Like all seal species the common seal is believed to have originated from an otter like mammal between 15 and 20 million years ago. The species is now globally widespread with a total worldwide population estimated to be in the region of 500,000 individuals. The common seal species is concentrated in the northern hemisphere on land areas in the Atlantic and Pacific oceans. There are also populations in the North Sea and Baltic sea areas. The common seal is now the most widespread species of the Pinniped family which includes walruses, seals and sea lions. In the waters around the British coast there are estimated to be a population of over 100,000 common seals. In Ireland the common seal is mainly concentrated in counties along the western seaboard which can provide sheltered calm waters and have access to sandy rest areas. The current Irish population has been estimated to contain around 5,000 individuals.

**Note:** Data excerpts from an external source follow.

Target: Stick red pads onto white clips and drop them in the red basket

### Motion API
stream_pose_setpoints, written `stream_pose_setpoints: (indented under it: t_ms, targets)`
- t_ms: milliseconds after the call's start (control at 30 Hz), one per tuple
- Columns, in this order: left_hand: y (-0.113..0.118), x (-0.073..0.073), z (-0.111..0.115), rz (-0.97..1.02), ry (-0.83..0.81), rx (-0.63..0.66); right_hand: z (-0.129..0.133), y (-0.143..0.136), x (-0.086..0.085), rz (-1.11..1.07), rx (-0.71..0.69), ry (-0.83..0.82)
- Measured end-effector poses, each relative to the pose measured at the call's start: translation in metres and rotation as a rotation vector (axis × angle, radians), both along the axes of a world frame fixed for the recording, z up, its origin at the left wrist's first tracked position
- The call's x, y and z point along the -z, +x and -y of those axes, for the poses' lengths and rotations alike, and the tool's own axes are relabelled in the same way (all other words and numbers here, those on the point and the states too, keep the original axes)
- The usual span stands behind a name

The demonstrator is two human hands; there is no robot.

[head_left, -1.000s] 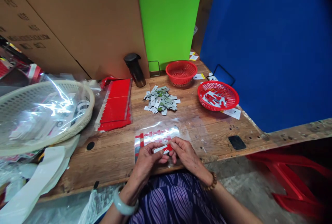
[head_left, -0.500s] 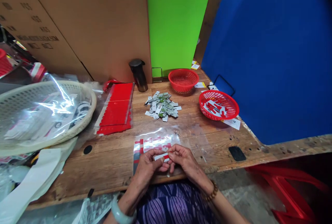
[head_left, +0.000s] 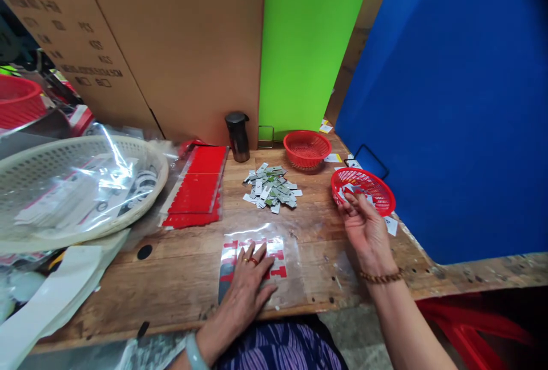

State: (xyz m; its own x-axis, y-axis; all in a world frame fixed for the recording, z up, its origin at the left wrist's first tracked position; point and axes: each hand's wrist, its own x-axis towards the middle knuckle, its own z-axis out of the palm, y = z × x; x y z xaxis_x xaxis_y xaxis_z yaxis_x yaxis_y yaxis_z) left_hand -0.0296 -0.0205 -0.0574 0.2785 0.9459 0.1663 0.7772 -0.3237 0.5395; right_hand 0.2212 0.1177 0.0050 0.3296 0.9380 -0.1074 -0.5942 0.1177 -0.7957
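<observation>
My left hand (head_left: pixel 248 281) lies with its fingers stretched over a clear plastic sheet (head_left: pixel 295 273) bearing red and white cut-out stickers (head_left: pixel 279 270). It touches the sheet near the table's front edge. My right hand (head_left: pixel 366 230) is at the near rim of a red basket (head_left: pixel 387 207), palm turned up, its fingers loosely bent and apart over the small white and red pieces inside. No piece shows clearly in those fingers. Beyond the sheet is a heap of small grey and white tags (head_left: pixel 274 187).
A second red basket (head_left: pixel 307 144) stands farther back, beside a dark bottle (head_left: pixel 238 136). Red sheets (head_left: pixel 197 181) lie left of the heap, next to a large cream basket (head_left: pixel 158 187) with plastic-wrapped goods. Cardboard (head_left: pixel 180 44), green (head_left: pixel 312 44) and blue panels (head_left: pixel 462 101) bound the table.
The white and red piece held between both hands is gone from there. My right hand has moved right and forward to the red basket; my left has flattened onto the sheet. The view shifted slightly.
</observation>
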Motion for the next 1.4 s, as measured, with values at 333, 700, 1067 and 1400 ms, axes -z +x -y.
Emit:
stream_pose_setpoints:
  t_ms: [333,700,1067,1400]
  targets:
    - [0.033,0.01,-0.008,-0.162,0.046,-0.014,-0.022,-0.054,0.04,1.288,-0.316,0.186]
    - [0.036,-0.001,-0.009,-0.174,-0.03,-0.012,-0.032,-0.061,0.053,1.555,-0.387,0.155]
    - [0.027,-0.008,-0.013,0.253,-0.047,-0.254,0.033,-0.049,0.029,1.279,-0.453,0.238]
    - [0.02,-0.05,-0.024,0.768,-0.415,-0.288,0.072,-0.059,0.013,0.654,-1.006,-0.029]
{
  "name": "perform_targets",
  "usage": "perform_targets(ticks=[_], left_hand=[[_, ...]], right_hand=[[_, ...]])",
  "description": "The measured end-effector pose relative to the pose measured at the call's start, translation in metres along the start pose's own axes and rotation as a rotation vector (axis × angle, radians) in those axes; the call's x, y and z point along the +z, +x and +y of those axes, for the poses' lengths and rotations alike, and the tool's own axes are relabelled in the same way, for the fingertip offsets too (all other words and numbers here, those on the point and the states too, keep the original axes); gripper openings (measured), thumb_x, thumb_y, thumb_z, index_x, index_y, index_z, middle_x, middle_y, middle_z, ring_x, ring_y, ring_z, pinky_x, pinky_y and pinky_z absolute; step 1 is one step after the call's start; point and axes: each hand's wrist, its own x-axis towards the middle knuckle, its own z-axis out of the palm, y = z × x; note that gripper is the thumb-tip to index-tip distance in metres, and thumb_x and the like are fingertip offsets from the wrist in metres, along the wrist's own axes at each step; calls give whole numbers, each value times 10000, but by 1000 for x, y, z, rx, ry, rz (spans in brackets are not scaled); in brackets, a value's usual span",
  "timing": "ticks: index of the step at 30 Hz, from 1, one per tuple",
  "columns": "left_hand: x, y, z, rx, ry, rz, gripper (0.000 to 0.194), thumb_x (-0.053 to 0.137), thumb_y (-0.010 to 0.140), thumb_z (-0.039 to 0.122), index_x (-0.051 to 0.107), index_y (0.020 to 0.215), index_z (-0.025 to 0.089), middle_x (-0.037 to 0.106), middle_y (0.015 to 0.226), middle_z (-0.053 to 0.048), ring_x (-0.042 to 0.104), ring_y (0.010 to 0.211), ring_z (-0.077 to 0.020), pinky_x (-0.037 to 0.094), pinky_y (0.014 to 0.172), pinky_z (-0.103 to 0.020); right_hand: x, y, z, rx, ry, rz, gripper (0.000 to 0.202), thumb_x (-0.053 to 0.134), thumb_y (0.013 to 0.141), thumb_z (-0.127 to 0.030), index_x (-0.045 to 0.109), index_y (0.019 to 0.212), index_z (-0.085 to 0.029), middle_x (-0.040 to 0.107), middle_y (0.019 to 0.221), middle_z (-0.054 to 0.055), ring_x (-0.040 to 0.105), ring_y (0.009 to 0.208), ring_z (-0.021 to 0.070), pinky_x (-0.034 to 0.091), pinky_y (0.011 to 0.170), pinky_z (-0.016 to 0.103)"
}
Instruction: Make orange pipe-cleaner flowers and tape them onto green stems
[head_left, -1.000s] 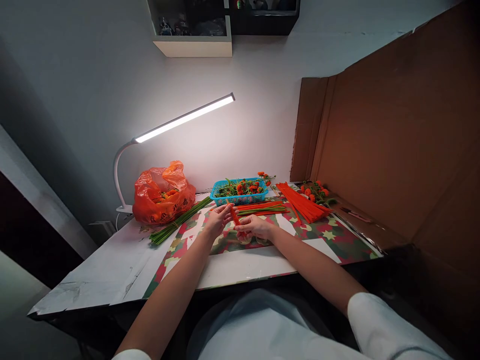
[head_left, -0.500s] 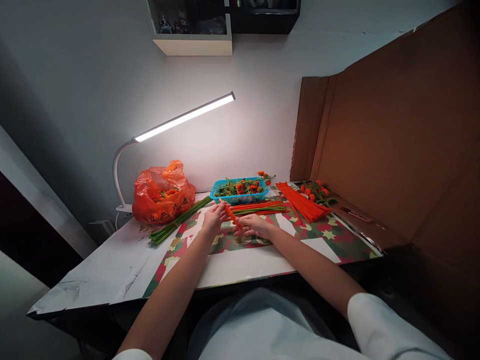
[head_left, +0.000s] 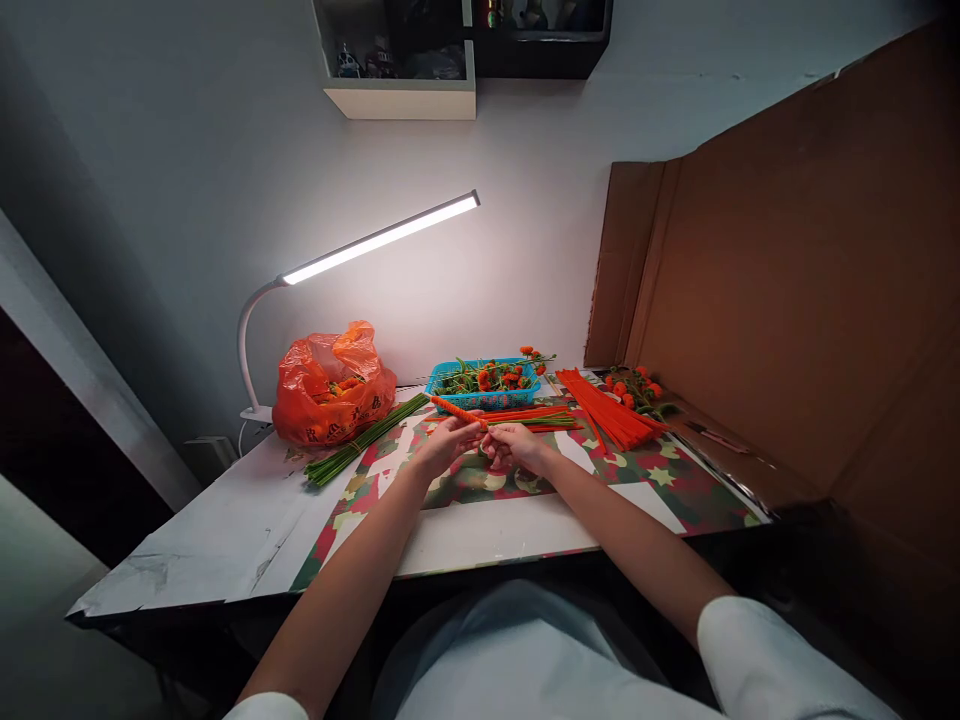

The common seal has few natural predators in Irish waters. Man is still the main cause of seal deaths. They were for centuries hunted for their fur and meat which resulted in a huge decline in their numbers throughout their range by the 19th century. Seal hunting has been made illegal in most parts of the world but their increasing numbers can bring them into conflict with fishermen who can legally shoot seals which are found close to their nets. Disturbance of breeding and resting sites by the presence of humans can have a serious effect on a seal colony’s lifecycle. Common seals are less likely to haul out of the water if they detect human presence in an area. Pups and breeding grounds may be abandoned if they are continually disturbed. Natural causes of common seal deaths come from disease outbreaks in colonies and the losses of mature males during the breeding season. There is also a high natural mortality rate for pups in their first year of life.
Decreasing water quality of Irish seas may result in a future decline of common seal numbers as some chemicals like PCBs can accumulate in the environment and affect the population’s reproduction rate. The Irish common seal population should continue to grow since this species is now protected under international, European and Irish law.